__Work instructions__. Because the copy must hold no pictures, return the data below with all of its words intact.

········

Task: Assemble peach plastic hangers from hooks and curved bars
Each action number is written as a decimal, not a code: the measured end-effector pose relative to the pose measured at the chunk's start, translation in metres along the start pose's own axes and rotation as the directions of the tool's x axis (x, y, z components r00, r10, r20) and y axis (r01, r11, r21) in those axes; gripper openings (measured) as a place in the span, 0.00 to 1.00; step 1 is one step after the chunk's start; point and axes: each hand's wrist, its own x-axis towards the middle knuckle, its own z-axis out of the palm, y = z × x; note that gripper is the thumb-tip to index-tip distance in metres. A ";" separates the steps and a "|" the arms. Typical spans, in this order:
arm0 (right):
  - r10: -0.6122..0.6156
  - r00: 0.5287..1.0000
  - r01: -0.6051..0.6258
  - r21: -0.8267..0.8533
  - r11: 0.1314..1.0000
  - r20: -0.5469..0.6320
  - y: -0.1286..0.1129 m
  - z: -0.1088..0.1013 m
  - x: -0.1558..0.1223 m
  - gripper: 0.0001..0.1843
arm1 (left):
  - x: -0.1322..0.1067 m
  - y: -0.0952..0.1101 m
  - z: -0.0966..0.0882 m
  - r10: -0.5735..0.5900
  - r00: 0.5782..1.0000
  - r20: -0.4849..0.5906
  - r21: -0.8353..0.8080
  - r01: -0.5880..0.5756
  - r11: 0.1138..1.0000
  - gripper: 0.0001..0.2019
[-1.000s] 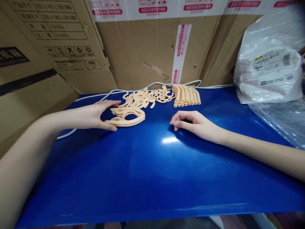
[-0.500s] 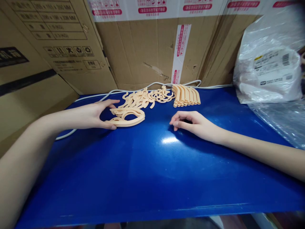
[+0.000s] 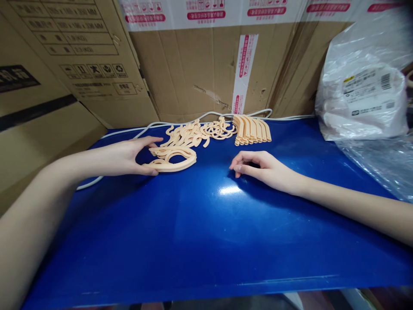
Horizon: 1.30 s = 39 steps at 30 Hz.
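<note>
My left hand (image 3: 132,156) is at the left end of a small stack of curved beige pieces (image 3: 180,167), which look like folding hanger arms. The thumb presses its near side and the fingers reach round the far side, with the index finger stretched out past it. My right hand (image 3: 254,165) rests on the table to the right, its fingers loosely curled in toward the thumb, and nothing shows in it. Just behind the stack lies a loose pile of beige curved arms (image 3: 187,134). Beside that are beige hooks (image 3: 219,129) and a neat row of bent beige pieces (image 3: 253,129).
A blue table (image 3: 206,241) spreads out beneath both hands. Cardboard boxes (image 3: 193,69) wall the back and left. A white cable (image 3: 151,125) runs along the back edge and down the left. Clear plastic bags with a white label (image 3: 368,92) sit at the back right.
</note>
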 end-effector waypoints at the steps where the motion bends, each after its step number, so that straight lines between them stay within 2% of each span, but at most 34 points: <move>1: -0.001 1.000 0.001 0.000 1.000 0.001 0.000 0.000 0.000 0.08 | 0.000 0.000 0.000 -0.004 1.000 -0.001 0.003 0.004 1.000 0.50; 14: 0.006 1.000 -0.006 -0.032 0.999 -0.006 -0.003 0.002 0.000 0.10 | -0.001 -0.005 0.000 -0.010 0.999 -0.032 -0.069 0.008 0.998 0.50; 19: 0.008 1.000 -0.008 -0.031 0.999 -0.006 -0.003 0.002 -0.001 0.11 | -0.001 -0.005 -0.004 -0.020 0.998 -0.054 -0.095 0.014 0.995 0.47; 31: 0.014 1.000 -0.014 -0.024 1.000 0.000 -0.005 0.002 -0.001 0.10 | -0.001 -0.010 -0.003 -0.002 1.000 -0.014 -0.060 0.001 0.998 0.42; 39: 0.008 1.000 -0.008 -0.028 1.000 0.002 -0.004 0.001 -0.001 0.10 | -0.003 -0.012 -0.009 -0.015 1.000 0.000 -0.124 0.015 0.992 0.39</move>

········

__Expected output__.
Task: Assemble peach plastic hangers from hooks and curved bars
Each action number is written as a decimal, not a code: the measured end-effector pose relative to the pose measured at the chunk's start, translation in metres along the start pose's own axes and rotation as the directions of the tool's x axis (x, y, z components r00, r10, r20) and y axis (r01, r11, r21) in those axes; gripper openings (measured) as a place in the span, 0.00 to 1.00; step 1 is one step after the chunk's start; point and axes: each hand's wrist, its own x-axis towards the middle knuckle, its own z-axis out of the palm, y = z × x; note that gripper is the thumb-tip to index-tip distance in metres. A ";" separates the steps and a "|" the arms. Typical spans, in this order:
arm0 (right):
  - r10: -0.6122..0.6156
  - r00: 0.5287..1.0000
  - r01: -0.6051..0.6258
  - r21: -0.8267..0.8533
  - r11: 0.1314..1.0000
  - r20: -0.5469..0.6320
  - y: -0.1286..0.1129 m
  - z: -0.1088..0.1013 m
  - x: -0.1558..0.1223 m
  - gripper: 0.0001..0.1843
arm1 (left):
  - x: -0.1322..0.1067 m
  - y: -0.0952..0.1101 m
  - z: -0.0966..0.0882 m
  - r10: -0.5735..0.5900
  - r00: 0.5782..1.0000
  - r20: -0.4849..0.5906
  - r21: -0.8353..0.8080
  - r01: -0.5880..0.5756
  - r11: 0.1138..1.0000
  - gripper: 0.0001..0.2019
[-1.000s] 
[-0.500s] 
[+0.000s] 
Horizon: 1.30 s = 39 steps at 30 Hz.
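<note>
My left hand (image 3: 132,156) is at the left end of a small stack of curved beige pieces (image 3: 180,167), which look like folding hanger arms. The thumb presses its near side and the fingers reach round the far side, with the index finger stretched out past it. My right hand (image 3: 254,165) rests on the table to the right, its fingers loosely curled in toward the thumb, and nothing shows in it. Just behind the stack lies a loose pile of beige curved arms (image 3: 187,134). Beside that are beige hooks (image 3: 219,129) and a neat row of bent beige pieces (image 3: 253,129).
A blue table (image 3: 206,241) spreads out beneath both hands. Cardboard boxes (image 3: 193,69) wall the back and left. A white cable (image 3: 151,125) runs along the back edge and down the left. Clear plastic bags with a white label (image 3: 368,92) sit at the back right.
</note>
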 end-effector waypoints at the steps where the motion bends, each after its step number, so that straight lines between them stay within 2% of each span, but at most 34 points: <move>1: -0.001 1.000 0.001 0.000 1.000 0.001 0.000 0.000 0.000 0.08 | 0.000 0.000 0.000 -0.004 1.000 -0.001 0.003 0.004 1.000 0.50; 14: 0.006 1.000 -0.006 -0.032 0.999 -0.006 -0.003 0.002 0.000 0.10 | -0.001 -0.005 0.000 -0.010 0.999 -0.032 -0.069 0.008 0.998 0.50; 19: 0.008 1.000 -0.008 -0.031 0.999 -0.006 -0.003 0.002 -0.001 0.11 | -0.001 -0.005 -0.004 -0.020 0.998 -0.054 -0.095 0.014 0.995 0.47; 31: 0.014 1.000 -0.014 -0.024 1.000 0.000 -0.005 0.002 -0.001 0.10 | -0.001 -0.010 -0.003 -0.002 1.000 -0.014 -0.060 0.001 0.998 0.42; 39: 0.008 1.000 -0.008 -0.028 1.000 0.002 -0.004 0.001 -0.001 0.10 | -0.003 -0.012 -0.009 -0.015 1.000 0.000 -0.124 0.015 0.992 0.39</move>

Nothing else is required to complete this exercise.